The last paragraph in the prose description reads “…Plate 45:1 continues the design. The companion edging only partially included here is presented in Plate 45:2.” Those cross references are typos. The design is continued in Plate 46:1 and the edging is presented in Plate 46:2.

19 responses

  1. Thanks! With retirement arriving end of 2012, I’m going to feast on these patterns!

    1. delighted to be of use! I get a thrill out of seeing what mischief the “pattern children” get up to out there in the wide, wide world. Please feel free to send along pix of projects employing them. If you give permission, I’ll post them in the gallery here, too, with thanks and links if so desired. -k.

  2. Will do! Thanks!

  3. Thank you so much for your generosity in sharing your work. I just downloaded the PDFs of your book, as well as your amusing modern patterns (skulls and fsm). I have been trying to find some resources to experiment with blackwork and your site is amazing. I’m in the middle of a few projects right now, but I’ll be sure to share with you whenever I do manage to get to put your charts to use.

  4. The cost of The New Carolingian Modelbook: Counted Embroidery Patterns from Before 1600. is prohibitive – $50 used and $191.50 new. Perhaps it could go on Kindle or some other alternative to make it more available? There was no ‘look inside’ for it either – that would have been nice.

    Just from reading your blog and looking at your patterns, I can tell it should be a very interesting book! Thank you for blogging.

    1. Jean, Thanks for your kind words. I’m afraid that I’ve got no contact with the TNCM publisher. He only paid me a couple of months of royalties before dropping off the face of the earth. The book went on to sell at least 2000 additional copies, but I’ve never seen a cent, nor do I have the files needed to do a Kindle-fication. In fact, all I’ve got is my one author’s copy. But be that as it may – I am concentrating right now on putting out a sequel. Once The Second Carolingian Modelbook is out, I’ll turn my attention to re-manufacturing the first. Sorry for the inconvenience. -K.

      1. Thank you for your reply – I saw it only just now. You have given us hope – that is good! Bless you.

  5. Have you finished your second book: The Second Carolingian Modelbook: More Counted Embroidery Patterns from Historical Sources. ?
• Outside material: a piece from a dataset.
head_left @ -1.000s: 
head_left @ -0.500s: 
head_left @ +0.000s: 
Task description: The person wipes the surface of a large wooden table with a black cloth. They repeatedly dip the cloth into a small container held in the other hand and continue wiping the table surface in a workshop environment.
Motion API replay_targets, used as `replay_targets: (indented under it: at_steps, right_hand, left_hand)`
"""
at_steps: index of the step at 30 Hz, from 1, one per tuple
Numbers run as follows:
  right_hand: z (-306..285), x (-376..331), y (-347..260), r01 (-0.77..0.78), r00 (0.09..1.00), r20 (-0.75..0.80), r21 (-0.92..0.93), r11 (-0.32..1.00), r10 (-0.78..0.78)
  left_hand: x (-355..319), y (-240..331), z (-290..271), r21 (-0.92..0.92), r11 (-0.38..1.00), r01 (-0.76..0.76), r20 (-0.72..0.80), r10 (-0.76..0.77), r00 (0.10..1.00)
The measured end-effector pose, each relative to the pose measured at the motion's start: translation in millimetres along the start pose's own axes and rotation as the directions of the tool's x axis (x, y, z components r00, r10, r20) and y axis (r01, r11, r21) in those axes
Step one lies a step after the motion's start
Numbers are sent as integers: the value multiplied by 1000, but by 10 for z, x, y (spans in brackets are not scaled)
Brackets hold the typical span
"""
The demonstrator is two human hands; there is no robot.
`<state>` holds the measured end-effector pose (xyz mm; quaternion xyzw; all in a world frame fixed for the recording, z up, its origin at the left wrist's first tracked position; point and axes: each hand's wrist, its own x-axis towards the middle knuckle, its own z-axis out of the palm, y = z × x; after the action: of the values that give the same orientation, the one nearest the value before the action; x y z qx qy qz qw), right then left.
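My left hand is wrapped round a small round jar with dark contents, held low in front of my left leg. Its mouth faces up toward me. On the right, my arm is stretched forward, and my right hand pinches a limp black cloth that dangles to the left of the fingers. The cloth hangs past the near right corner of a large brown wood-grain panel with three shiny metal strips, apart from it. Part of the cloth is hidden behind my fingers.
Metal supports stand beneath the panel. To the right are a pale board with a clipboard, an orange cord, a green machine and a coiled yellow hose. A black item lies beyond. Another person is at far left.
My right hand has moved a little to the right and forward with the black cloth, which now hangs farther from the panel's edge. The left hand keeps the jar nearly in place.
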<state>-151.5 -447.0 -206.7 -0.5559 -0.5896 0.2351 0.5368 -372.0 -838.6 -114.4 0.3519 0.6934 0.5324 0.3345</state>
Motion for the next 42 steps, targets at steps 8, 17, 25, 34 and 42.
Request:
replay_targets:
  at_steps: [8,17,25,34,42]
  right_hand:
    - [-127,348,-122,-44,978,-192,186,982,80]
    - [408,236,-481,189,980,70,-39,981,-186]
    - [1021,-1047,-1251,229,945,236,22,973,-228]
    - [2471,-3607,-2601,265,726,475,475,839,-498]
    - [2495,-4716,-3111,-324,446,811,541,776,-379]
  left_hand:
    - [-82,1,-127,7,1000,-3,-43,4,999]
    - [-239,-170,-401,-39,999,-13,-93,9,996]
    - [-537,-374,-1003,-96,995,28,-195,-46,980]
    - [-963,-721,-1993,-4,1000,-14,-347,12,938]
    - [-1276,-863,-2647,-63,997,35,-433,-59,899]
  6. Thank you so much for enabling the downloading of your Ensamplario Atlantio – what a magnificent resource! I know I will love going through the patterns, and I will someday send you photos when I make something from your book. This is the best blackwork pattern sourcebook I have ever seen! Thank you so much for your work, and for sharing it so generously with the world. I also look forward to going through your past blog entries in depth.

  7. I am interested in your Dance around the corner pattern. Is there a way to purchase a copy?
    Thanks Lee T.

    1. It’s free. Click on the Embroidery patterns tab at the top of every page of this site, then scroll down. Click on the thumbnail to download.

  8. Linda Lassman | Reply

    Has the Second Carolingian Modelbook been published? I can’t find it for purchase online anywhere.

    1. Not yet. Follow this blog, and you will be among the first to know.

  9. Dear Kim, I have been using your new book for a couple of weeks now and I absolutely love it. Well worth the money (about twenty quid).( I am on the (somewhat obsessive) look out for your first book and will eventually get it I hope). Thank you very much for writing it. Thank you also for the pdf blackwork patterns which I have made good use of for a few years now (book 1, anyway). Take care, and keep publishing! Love, Christine 😊

    1. Delighted you are having fun with it! But I have to warn you that the Second Carolingian Modelbook is far more detailed and complete than its predecessor. And there are a couple of minor mistakes in there I need to correct, too. Please feel free to send along pix of any works derived from my books or broadsides. I will be opening up a Gallery section here on String to showcase creativity and ingenuity. I would be happy to include your work, with or without your name (as you prefer).